Thomas Jefferson Papers

Editorial Note: Reply to the Danbury Baptist Association

Reply to the Danbury Baptist Association
Editorial Note

On the first day of the new year, Jefferson prepared the final version of his response to an October address from the Danbury Baptist Association, a group of 26 churches in western Connecticut and eastern New York. He had received the address only two days earlier, almost three months after it was written, on the same day that a wheel of cheese from the citizens of Cheshire, Massachusetts, another predominantly Baptist New England town, arrived in Washington. He began to draft his answer to the Baptists right away. John Leland, the itinerant preacher who presented the cheese and the Danbury address on 30 Dec. to the president, had a theological affinity with Nehemiah Dodge of the Danbury Baptist Association and, like Jefferson and Madison, was an advocate for religious freedom in Virginia in the late 1780s. Leland might have been asked to deliver the Danbury Baptists’ address in person to Jefferson, which could account for its delay in reaching the federal city (L. H. Butterfield, “Elder John Leland, Jeffersonian Itinerant,” Proceedings of the American Antiquarian Society, 62 [1952]`, 189, 207; John Leland, Some Events in the Life of John Leland [Pittsfield, Mass., 1838], 31, 32; William G. McLoughlin, New England Dissent, 1630–1833: The Baptists and Separation of Church and State, 2 vols. [Cambridge, Mass., 1971], 2:930; Hartford Connecticut Courant, 8 Feb. 1802; From the Danbury Baptist Association, [after 7 Oct. 1801], in Vol. 35:407–9; Presentation of the “Mammoth Cheese,” above).

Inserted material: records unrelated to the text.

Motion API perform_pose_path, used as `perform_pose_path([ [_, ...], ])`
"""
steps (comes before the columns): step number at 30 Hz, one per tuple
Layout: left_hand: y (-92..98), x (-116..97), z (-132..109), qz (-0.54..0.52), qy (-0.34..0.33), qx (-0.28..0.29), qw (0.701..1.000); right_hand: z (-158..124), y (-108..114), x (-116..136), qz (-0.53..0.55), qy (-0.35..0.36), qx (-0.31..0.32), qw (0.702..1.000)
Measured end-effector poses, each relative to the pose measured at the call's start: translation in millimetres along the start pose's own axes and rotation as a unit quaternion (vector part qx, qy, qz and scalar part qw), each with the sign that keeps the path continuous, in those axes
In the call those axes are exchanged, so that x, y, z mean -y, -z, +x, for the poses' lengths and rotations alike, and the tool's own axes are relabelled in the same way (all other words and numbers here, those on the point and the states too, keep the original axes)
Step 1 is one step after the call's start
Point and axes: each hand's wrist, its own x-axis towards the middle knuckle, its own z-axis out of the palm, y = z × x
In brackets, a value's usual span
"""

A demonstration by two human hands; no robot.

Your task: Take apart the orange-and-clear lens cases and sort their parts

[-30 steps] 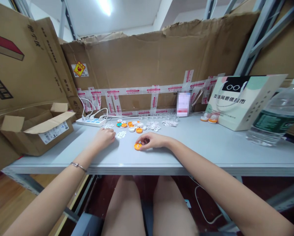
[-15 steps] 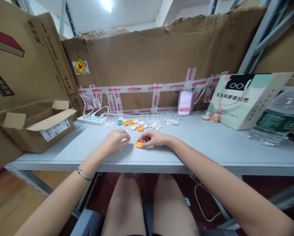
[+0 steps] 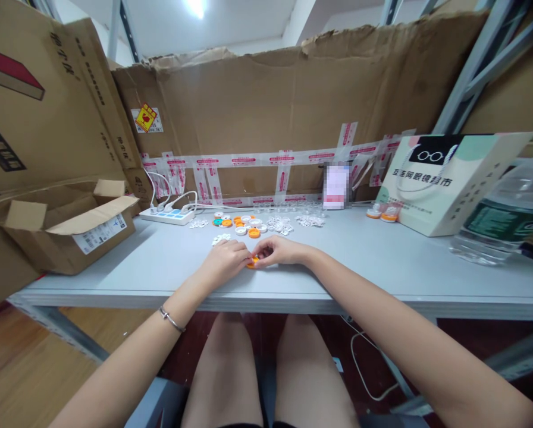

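Observation:
A round orange plastic piece (image 3: pixel 251 264) lies near the front of the grey-white table, mostly covered by fingers. My right hand (image 3: pixel 282 251) grips it from the right between thumb and fingers. From the left, my left hand (image 3: pixel 228 261) reaches its closed fingertips to the same piece. Whatever those fingertips may hold is hidden. Just beyond my left hand is a small heap of white plastic parts (image 3: pixel 221 239). Farther back lie an orange ring (image 3: pixel 254 233), a white ring (image 3: pixel 240 231) and a teal piece (image 3: pixel 217 222) among several similar ones.
Clear round pieces line the back, near a pixelated phone-like screen (image 3: pixel 336 186). A power strip (image 3: pixel 167 216) and an open cardboard box (image 3: pixel 70 232) stand left. On the right are orange-based pieces (image 3: pixel 389 215), a paper bag (image 3: pixel 431 190) and a water bottle (image 3: pixel 501 220).
My left hand has moved right and toward me, bringing its fingertips to the orange piece and uncovering the white heap behind it. My right hand has stayed in place.

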Motion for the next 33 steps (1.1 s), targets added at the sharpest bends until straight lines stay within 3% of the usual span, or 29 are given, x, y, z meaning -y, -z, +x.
perform_pose_path([
  [6, -3.3, 1, -2, 0.089, -0.072, -0.037, 0.993, 0, 0, 0, 0.001, -0.009, -0.002, 1.000],
  [11, -5.9, -1, -2, 0.143, -0.092, -0.059, 0.984, 1, 0, 0, 0.005, 0.002, -0.010, 1.000],
  [29, -7.0, -1, 5, 0.148, -0.110, -0.056, 0.981, 4, -1, -5, -0.008, 0.005, -0.021, 1.000],
  [33, -2.6, 0, 10, 0.148, -0.121, -0.032, 0.981, 4, -1, -5, -0.009, 0.007, -0.023, 1.000],
])
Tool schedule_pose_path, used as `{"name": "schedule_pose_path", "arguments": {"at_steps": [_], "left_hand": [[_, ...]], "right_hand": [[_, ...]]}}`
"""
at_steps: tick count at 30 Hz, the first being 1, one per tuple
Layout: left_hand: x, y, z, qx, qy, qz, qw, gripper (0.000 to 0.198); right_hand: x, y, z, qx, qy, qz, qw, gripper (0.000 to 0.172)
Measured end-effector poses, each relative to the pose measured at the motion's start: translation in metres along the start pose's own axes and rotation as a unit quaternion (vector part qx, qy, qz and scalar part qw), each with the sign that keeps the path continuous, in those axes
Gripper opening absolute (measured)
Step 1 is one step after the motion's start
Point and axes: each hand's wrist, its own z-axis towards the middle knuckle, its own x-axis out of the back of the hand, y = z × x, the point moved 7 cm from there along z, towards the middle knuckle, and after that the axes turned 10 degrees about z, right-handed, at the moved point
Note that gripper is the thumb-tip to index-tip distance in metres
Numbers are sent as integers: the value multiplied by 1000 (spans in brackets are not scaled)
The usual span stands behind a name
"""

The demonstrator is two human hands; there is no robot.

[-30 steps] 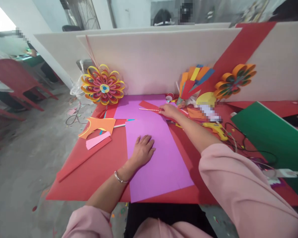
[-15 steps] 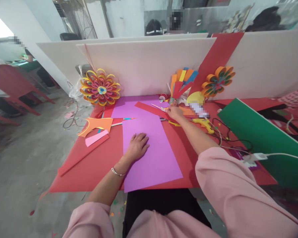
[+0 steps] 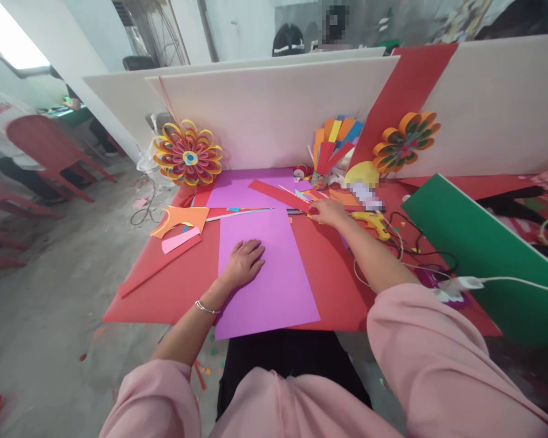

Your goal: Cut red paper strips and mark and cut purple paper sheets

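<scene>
My left hand (image 3: pixel 244 263) lies open, its fingers spread flat on a purple paper sheet (image 3: pixel 274 292) near the table's front. My right hand (image 3: pixel 329 213) is stretched farther out, fingers curled down beside the near end of a red paper strip (image 3: pixel 278 193). What those fingers hold, if anything, is too small to make out; a bit of yellow shows by the fingertips. A second purple sheet (image 3: pixel 237 187) lies behind the first. Just right of my right hand is a yellow glue gun (image 3: pixel 375 225).
A red-covered table (image 3: pixel 178 286) carries orange cut paper (image 3: pixel 180 220) and a pink strip (image 3: pixel 181 239). Paper flowers (image 3: pixel 189 158) lean on white boards (image 3: pixel 274 109), near a cup of coloured strips (image 3: pixel 318 180). A green board (image 3: pixel 475 249) and a power strip (image 3: pixel 461 285) with cords lie right.
My right hand has drawn back slightly toward me and to the right. My left hand stays flat on the purple sheet. The camera view has shifted a little.
</scene>
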Motion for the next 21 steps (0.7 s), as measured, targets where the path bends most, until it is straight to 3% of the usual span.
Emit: {"name": "schedule_pose_path", "arguments": {"at_steps": [5,11,21], "left_hand": [[-2,-3,-1,6,7,-2,1000,44],[-3,-4,-2,2,12,4,1000,45],[-1,-3,-3,5,11,8,1000,44]], "right_hand": [[0,0,4,36,-18,-15,999,24],[5,9,1,9,5,-34,999,56],[16,18,13,-1,-15,-40,999,61]]}}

The convergence of the arrival of Massachusetts citizens bringing the cheese, the address of the Danbury Baptists, and the New Year’s Day public reception at the President’s House provided an ideal occasion for Jefferson to express his thoughts on the place of religion in American civil society. Jefferson seems to have been writing directly to New Englanders, but also for a national audience. He knew of the appointment by the United States House of Representatives of its first Baptist chaplain and he was keenly aware of the “antient habit” of proclaiming days of thanksgiving in the New England states (Margaret Bayard Smith, The First Forty Years of Washington Society, ed. Gaillard Hunt [New York, 1906], 397–8, 400; JHR description begins Journal of the House of Representatives of the United States, Washington, D.C., 1826, 9 vols. description ends , 4:13; Robert V. Remini, The House: The History of the House of Representatives [New York, 2006], 513).

Jefferson began to prepare his reply, consulted with Republicans Gideon Granger and Levi Lincoln, who were knowledgeable about the New England constituents, and requested their prompt attention and critique of his draft reply (see Documents II, III, and IV). Both men expeditiously reviewed the president’s draft and returned their comments, with Granger recommending no changes and Lincoln advising Jefferson to be more guarded in his discussion of fast days. Heeding that advice, Jefferson removed a sentence from the draft, just as he had taken a passage out of his annual message in response to comments from members of the cabinet (see Document I, note 5, and Vol. 35:616–7, 647–8, 650n). Jefferson also invited William Eustis, a moderate Republican congressman from Massachusetts who could offer insights on the New England political climate, to dine with him on New Year’s Day (TJ to William Eustis, 30 Dec. 1801).

Jefferson’s surviving papers give no indication that he consulted with other congressmen or cabinet members on crafting his response. Whatever conversations he may have had on the matter including those with Secretary of State Madison, a friend and fellow Virginian with whom Jefferson might very well have discussed the free exercise of religion, have gone unrecorded.

Jefferson’s New Year’s reply to the Danbury Baptists does not seem to have appeared in the Washington press at all. Its first known publication was on 18 Jan. 1802 in Denniston and Cheetham’s New York newspaper, American Citizen. The minutes of the Danbury Baptist Association make no mention of the president’s reply to their address, and it received little coverage in Connecticut newspapers (Hartford American Mercury, 28 Jan. 1802; New London Bee, 3 Feb. 1802; Minutes of the Danbury Baptist Association, Held at Wallingford, October 6 and 7, 1802; Together with Their Circular and Corresponding Letters [New Haven, 1802]; Shaw-Shoemaker description begins Ralph R. Shaw and Richard H. Shoemaker, comps., American Bibliography: A Preliminary Checklist for 1801–1819, New York, 1958–63, 22 vols. description ends , No. 1812). Yet the letter, with its now-famous phrase of the “wall of separation between church and state,” continues to be reprinted, reinterpreted, and debated to this day.